Recently Microsoft announced the public preview of a new version of the Computer Vision Image Analysis API, making all visual image features ranging from Optical Character Recognition (OCR) to object detection available through a single endpoint.
Computer Vision Image Analysis API is part of Microsoft Azure Cognitive Service offering. With the API, customers can extract various visual features from their images. The latest version, 4.0, offers a new feature with OCR, optimized for image scenarios that make OCR easy to use for user interfaces and near real-time experiences. In addition, it now supports 164 languages, including Cyrillic, Arabic, and Hindi languages. The feature recognizes printed and handwritten text in image files (supported formats are .JPEG, .JPG, .PNG, .BMP, and .TIFF).
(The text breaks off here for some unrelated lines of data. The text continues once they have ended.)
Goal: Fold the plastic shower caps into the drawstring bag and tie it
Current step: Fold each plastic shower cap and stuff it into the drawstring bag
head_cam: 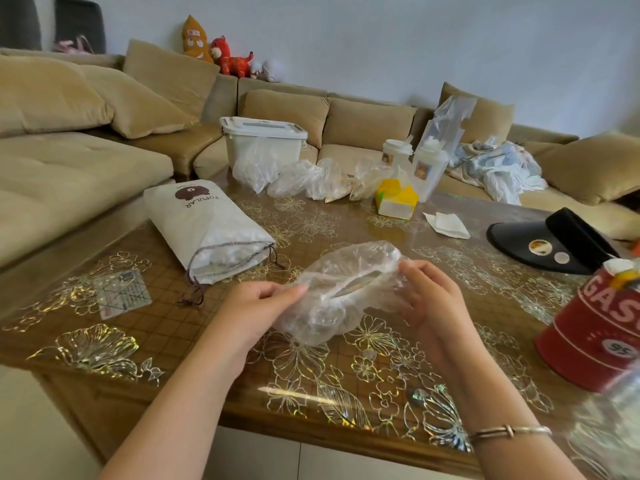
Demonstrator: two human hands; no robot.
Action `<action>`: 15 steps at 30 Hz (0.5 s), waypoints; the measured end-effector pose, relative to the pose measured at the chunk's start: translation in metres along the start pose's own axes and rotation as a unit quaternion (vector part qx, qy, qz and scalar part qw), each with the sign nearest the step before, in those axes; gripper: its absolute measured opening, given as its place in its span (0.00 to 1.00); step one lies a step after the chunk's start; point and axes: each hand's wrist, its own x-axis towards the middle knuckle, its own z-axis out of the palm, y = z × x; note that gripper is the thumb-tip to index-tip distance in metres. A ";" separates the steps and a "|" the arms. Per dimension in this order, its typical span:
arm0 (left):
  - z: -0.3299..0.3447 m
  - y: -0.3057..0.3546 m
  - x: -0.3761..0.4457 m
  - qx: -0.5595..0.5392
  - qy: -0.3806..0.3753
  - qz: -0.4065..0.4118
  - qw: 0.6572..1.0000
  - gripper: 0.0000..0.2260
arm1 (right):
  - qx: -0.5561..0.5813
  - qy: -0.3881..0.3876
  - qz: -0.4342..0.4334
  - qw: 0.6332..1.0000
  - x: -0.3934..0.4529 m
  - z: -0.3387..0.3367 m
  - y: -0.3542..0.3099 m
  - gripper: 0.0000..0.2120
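Note:
A clear plastic shower cap (pixel 341 289) is stretched between both hands just above the table, its elastic opening facing me. My left hand (pixel 254 306) pinches its left rim. My right hand (pixel 429 299) grips the right rim with curled fingers. The white drawstring bag (pixel 204 230) lies on the table to the left, its mouth open toward me with plastic showing inside and its brown cords (pixel 194 292) loose. Several more crumpled shower caps (pixel 311 178) lie at the far side of the table.
A white lidded bin (pixel 261 140) stands at the back. A yellow box (pixel 394 199), white bottles (pixel 422 164) and a tissue (pixel 446 223) sit at back right. A black visor (pixel 550 244) and red tin (pixel 595 334) are at right. A beige sofa (pixel 69 161) surrounds the floral table (pixel 242 382).

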 end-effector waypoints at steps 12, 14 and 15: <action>0.019 0.000 0.004 -0.099 0.132 0.011 0.986 0.06 | -0.245 -0.061 0.005 0.968 -0.001 0.015 0.014 0.16; 0.022 -0.002 0.005 -0.023 0.170 0.055 0.984 0.04 | -0.250 -0.024 -0.034 0.967 -0.001 0.020 0.016 0.14; 0.023 -0.004 0.007 0.030 0.184 0.084 0.979 0.04 | -0.251 -0.001 -0.047 0.967 0.000 0.022 0.014 0.13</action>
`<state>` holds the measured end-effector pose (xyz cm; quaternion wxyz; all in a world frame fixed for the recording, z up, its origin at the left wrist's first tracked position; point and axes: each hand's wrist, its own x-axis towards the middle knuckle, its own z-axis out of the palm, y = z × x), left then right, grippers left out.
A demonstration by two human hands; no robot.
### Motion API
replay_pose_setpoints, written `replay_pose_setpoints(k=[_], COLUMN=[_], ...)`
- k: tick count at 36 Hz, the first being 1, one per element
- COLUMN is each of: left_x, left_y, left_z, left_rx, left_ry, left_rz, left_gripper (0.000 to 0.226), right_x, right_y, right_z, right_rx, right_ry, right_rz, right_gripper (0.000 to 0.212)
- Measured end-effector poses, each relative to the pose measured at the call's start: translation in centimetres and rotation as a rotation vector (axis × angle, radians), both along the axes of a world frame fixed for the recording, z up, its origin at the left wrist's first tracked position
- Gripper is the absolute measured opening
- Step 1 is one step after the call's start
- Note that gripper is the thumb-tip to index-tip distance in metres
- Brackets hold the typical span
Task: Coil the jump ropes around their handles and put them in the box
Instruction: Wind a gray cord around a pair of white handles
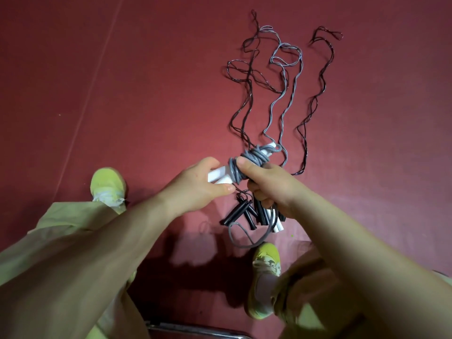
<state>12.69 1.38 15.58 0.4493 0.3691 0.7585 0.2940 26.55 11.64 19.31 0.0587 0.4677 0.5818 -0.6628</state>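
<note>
Grey cord [247,160] is seen wound in several turns around a pair of white handles [221,176], which are held above the floor between both hands. The near end of the handles is gripped by the left hand [198,185], fingers curled round it, while the wound turns are pinched under the thumb of the right hand [269,184], whose fingers are curled round the bundle. The remainder of this grey jump rope [285,94] is left uncoiled and trails away across the floor; the coiling of this rope is therefore judged to be partly done. Three dark jump ropes [247,99] are laid out loose alongside it, their black handles [241,214] lying in a cluster just below the hands, with another white handle [277,227] among them; none of these has been wound. A loose grey loop [244,238] lies near the right shoe [265,277]. No box is in view, so the stowing step is judged not yet begun. The surface is a dark red floor [122,94], smooth and matt, crossed by a faint seam at the left. Yellow-green shoes and light trouser legs are visible; a metal bar [195,332] shows at the bottom edge.
</note>
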Motion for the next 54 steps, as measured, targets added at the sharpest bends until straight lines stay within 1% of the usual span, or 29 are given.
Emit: replay_pose_setpoints(k=[2,3,7,9,11,12,13,14,15,16,17,18,20,21,22,23,26,27,30,32,34,38,40,43,46,49,51,52,54], left_x=[-0.1,0.0,0.0,-0.3,-0.4,-0.3,-0.2,-0.2,-0.3,-0.4,-0.6,-0.7,-0.5,-0.3,-0.1,0.0,0.0,0.0,-0.1,-0.1,0.1,0.8,1.1,1.2,1.2,1.2,1.1,1.0,0.9], left_y=[0.0,-0.1,-0.1,0.1,0.2,0.1,0.0,-0.1,-0.3,-0.5,-0.6,-0.6,-0.6,-0.6,-0.7,-0.7,-0.5,-0.4,-0.4,-0.2,-0.1,0.0,0.0,0.0,0.1,0.0,0.0,0.0,0.1], left_z=[0.0,0.2,0.6,0.6,1.0,1.4,1.9,2.2,2.2,2.2,2.0,1.7,1.3,1.2,1.1,1.0,1.4,1.5,1.8,2.0,2.3,1.9,1.5,1.0,0.6,-0.1,-0.4,-0.4,-0.2], left_rx=[0.013,0.019,-0.003,-0.036,-0.07,-0.053,-0.032,-0.045,-0.076,-0.11,-0.127,-0.12,-0.081,-0.083,-0.091,-0.095,-0.111,-0.121,-0.15,-0.167,-0.175,-0.148,-0.144,-0.146,-0.12,-0.073,-0.058,-0.053,-0.041], left_ry=[0.038,0.056,0.089,0.069,-0.016,-0.123,-0.314,-0.558,-0.807,-1.023,-1.199,-1.357,-1.561,-1.618,-1.623,-1.579,-1.466,-1.465,-1.443,-1.386,-1.241,-0.763,-0.607,-0.485,-0.418,-0.194,-0.087,-0.086,-0.14], left_rz=[0.004,0.006,-0.026,-0.069,-0.107,-0.106,-0.098,-0.091,-0.102,-0.13,-0.164,-0.198,-0.235,-0.229,-0.215,-0.198,-0.18,-0.172,-0.117,-0.077,-0.033,0.046,0.064,0.046,0.038,0.009,0.008,0.019,0.041], left_gripper=[0.033,0.035,0.04,0.047,0.054,0.046,0.035,0.03,0.04,0.062,0.079,0.088,0.091,0.09,0.089,0.088,0.082,0.079,0.07,0.063,0.06,0.062,0.059,0.053,0.056,0.071,0.066,0.06,0.059], right_x=[-0.2,-0.2,-0.1,0.0,0.2,0.2,0.2,0.3,0.3,0.3,0.3,0.4,0.5,0.5,0.5,0.5,0.5,0.4,0.3,0.2,0.1,0.3,0.4,0.5,0.5,0.5,0.6,0.6,0.6], right_y=[-0.3,-0.5,-0.5,-0.4,-0.2,-0.1,-0.1,0.0,0.0,0.1,0.2,0.3,0.5,0.5,0.6,0.5,0.4,0.3,0.4,0.5,0.4,0.3,0.2,0.2,0.2,0.3,0.3,0.3,0.4], right_z=[0.0,0.1,0.1,0.0,-0.1,-0.1,-0.1,0.0,0.1,0.2,0.2,0.2,0.2,0.2,0.2,0.1,0.1,0.1,0.2,0.2,0.1,0.1,0.0,0.1,0.1,-0.1,-0.3,-0.3,-0.3], right_rx=[0.034,0.055,0.097,0.086,0.056,0.037,0.017,-0.003,-0.023,-0.039,-0.051,-0.056,-0.046,-0.043,-0.037,-0.027,0.022,0.031,0.044,0.078,0.115,0.15,0.147,0.111,0.089,0.078,0.062,0.052,0.028], right_ry=[0.015,0.018,0.041,0.063,0.098,0.128,0.162,0.197,0.235,0.282,0.334,0.381,0.448,0.472,0.483,0.479,0.44,0.426,0.344,0.248,0.141,-0.029,-0.079,-0.097,-0.105,-0.131,-0.14,-0.14,-0.127], right_rz=[0.033,0.049,0.044,0.016,-0.013,-0.03,-0.043,-0.055,-0.067,-0.078,-0.088,-0.094,-0.093,-0.093,-0.091,-0.079,-0.007,0.008,0.005,0.024,0.041,0.078,0.101,0.105,0.098,0.109,0.106,0.099,0.081], right_gripper=[0.061,0.061,0.048,0.044,0.048,0.051,0.052,0.05,0.043,0.035,0.03,0.029,0.035,0.037,0.038,0.041,0.062,0.061,0.047,0.049,0.051,0.052,0.052,0.049,0.048,0.052,0.055,0.055,0.054])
Next to the OCR feature, also in preview is the "detect people in image" feature. Finally, all the features are available in one API.
Note that Microsoft tests its products with the API. PowerPoint, Designer, Word, Outlook, Edge, and LinkedIn are using Vision APIs to power design suggestions, alt text for accessibility, SEO, document processing, and content moderation.
Besides the OCR and detecting people in image features of Image Analysis, the company also previews another feature: Spatial Analysis. With this feature, developers can create applications that count people in a room, understand dwell times in front of a retail display, and determine wait times in lines.
The upgrade of Computer Vision API is also part of Microsoft’s Responsible AI process and its principles of fairness, inclusiveness, reliability, safety, transparency, privacy and security, and accountability. Other public cloud companies like Google follow the same principle with their responsible AI guidelines.
The company recommends using the new version of the API in the future. Developers can use Image Analysis through a client library SDK by calling the REST API or try out the feature with Vision Studio.
More details on the Computer Vision API are available on the documentation landing page and FAQs. Price details and availability can be found on the pricing page.
Lastly, Andy Beatman, a senior product marketing manager at Azure AI, revealed what will come next in an Azure blog post:
We will continue to release breakthrough vision AI through this new API over the coming months, including capabilities powered by the Florence foundation model featured in this year’s premiere computer vision conference keynote at CVPR.